[cont.] Issues with slow sql causing system outage
Incident Report for Codecov


SQL queries backed up which crippled the system. The first query to cause a snowball effect concerned retrieving large report data.


We reviewed logs and watched queries to identify the culprit repositories. This was, however, painful because the log details were not specific enough to query properly.


Once we identified the culprit repositories we first, momentarily, blocked the uploading and processing of reports. We then changed the storage strategy to utilize a new scaling technique we have been working on.

  • added new logging data to help identify large projects and slow queries
  • using new storage strategy for large projects
    • improves overall performance of frontend page builds and sql queries


We appreciate the love and respect from the community. Above all your patience humbles us.

Thank you for the #hugops :)

<3 The Codecov Team

Posted over 2 years ago. Mar 22, 2017 - 12:44 UTC

This incident has been resolved.
Posted over 2 years ago. Mar 21, 2017 - 23:25 UTC
Worker queue is under 500 and dropping quickly. We have implemented new procedures to store reports.

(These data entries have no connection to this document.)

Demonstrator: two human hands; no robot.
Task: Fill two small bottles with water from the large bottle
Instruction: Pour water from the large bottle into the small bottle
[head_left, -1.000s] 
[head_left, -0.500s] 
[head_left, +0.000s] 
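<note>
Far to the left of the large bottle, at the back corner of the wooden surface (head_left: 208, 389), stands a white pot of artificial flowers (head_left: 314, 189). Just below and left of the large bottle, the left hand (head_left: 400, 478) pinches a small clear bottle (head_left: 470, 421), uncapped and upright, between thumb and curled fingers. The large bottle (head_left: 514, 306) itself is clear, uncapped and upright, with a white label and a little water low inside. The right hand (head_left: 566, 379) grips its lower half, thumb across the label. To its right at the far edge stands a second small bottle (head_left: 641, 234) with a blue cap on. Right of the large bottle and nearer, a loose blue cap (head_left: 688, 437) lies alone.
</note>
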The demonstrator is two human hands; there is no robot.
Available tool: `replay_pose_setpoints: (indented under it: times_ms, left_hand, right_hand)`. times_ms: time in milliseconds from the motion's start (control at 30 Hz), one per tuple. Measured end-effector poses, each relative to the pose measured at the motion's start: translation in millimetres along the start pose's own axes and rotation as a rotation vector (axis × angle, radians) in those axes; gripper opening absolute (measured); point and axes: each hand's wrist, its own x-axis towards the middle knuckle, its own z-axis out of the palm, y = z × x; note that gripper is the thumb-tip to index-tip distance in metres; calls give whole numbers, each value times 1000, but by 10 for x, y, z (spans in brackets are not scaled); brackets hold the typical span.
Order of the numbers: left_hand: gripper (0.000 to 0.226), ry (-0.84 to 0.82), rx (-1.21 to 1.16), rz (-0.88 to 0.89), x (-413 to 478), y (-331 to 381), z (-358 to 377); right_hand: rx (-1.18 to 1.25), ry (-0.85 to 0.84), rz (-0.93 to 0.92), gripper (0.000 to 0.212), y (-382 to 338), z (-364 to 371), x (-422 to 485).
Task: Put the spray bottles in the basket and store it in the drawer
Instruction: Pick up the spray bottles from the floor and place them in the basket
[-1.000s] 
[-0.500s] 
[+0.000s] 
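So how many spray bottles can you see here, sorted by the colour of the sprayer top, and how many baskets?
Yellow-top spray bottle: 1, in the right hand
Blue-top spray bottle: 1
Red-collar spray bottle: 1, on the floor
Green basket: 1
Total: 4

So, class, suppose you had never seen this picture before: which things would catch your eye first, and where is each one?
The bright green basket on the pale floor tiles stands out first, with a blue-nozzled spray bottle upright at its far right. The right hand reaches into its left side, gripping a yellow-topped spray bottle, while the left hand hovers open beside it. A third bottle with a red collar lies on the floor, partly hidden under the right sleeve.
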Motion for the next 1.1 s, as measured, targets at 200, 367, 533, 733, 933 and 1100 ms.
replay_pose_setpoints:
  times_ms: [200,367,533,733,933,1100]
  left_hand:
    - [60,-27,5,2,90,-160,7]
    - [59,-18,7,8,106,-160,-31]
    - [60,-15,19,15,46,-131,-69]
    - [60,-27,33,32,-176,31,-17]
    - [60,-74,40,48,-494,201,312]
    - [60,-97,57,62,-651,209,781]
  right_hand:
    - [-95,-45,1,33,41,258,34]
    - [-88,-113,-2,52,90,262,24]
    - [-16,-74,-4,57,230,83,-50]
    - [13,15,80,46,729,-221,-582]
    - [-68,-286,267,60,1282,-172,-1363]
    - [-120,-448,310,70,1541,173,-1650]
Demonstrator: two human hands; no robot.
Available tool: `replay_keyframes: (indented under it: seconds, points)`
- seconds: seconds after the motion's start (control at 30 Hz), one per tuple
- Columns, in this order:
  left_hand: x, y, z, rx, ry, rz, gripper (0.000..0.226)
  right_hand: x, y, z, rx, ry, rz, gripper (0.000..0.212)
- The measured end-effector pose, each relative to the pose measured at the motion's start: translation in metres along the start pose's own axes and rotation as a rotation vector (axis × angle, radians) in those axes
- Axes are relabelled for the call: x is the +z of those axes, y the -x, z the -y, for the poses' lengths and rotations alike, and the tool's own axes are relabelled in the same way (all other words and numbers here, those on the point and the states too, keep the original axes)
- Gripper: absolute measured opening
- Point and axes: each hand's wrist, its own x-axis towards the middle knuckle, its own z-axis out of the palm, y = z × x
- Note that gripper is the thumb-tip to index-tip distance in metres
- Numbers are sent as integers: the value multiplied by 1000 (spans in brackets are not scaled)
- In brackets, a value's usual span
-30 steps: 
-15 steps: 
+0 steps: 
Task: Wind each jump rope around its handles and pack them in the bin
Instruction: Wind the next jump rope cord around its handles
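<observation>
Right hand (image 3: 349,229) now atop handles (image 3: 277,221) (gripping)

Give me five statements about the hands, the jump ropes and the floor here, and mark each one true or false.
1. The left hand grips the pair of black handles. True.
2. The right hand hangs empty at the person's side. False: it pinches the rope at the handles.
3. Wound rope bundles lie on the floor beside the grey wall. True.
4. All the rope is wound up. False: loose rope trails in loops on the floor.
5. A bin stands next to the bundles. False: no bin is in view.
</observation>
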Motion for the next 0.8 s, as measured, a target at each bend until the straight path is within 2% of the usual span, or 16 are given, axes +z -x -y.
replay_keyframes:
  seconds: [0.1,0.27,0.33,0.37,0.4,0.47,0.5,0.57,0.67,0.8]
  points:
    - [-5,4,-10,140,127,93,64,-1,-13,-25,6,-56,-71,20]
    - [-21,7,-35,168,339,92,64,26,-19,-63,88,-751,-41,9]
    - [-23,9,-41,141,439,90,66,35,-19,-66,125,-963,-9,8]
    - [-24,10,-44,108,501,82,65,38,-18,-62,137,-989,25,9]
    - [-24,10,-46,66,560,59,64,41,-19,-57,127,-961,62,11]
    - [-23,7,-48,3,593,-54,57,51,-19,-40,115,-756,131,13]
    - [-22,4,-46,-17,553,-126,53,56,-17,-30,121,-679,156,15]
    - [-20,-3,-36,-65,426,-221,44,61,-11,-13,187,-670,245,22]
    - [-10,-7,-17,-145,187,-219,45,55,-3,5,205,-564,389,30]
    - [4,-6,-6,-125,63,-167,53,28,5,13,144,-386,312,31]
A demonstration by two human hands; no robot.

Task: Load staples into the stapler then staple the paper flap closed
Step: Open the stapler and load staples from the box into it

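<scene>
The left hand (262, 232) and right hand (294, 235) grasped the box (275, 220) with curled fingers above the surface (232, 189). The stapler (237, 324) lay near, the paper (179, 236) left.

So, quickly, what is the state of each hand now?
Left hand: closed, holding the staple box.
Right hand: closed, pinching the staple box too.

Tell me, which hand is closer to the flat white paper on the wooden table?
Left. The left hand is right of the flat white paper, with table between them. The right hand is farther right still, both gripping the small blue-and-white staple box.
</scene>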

System has been stable for ~2 hours now.
Posted over 2 years ago. Mar 21, 2017 - 23:22 UTC
Working on our job queue. Thank you for your patience.
Posted over 2 years ago. Mar 21, 2017 - 22:46 UTC
Server continue to battle sql query lag. We are dedicated to resolve this issue asap.
Posted over 2 years ago. Mar 21, 2017 - 21:32 UTC
A fix has been implemented and we are monitoring the results.
Posted over 2 years ago. Mar 21, 2017 - 20:54 UTC
Sorry, but this continues to come up. We are working hard to manage the system and identify the culprit repositories.

There is one or more project that have massive reports causing the outage. More information will come soon. Thank you for your patience!
Posted over 2 years ago. Mar 21, 2017 - 20:37 UTC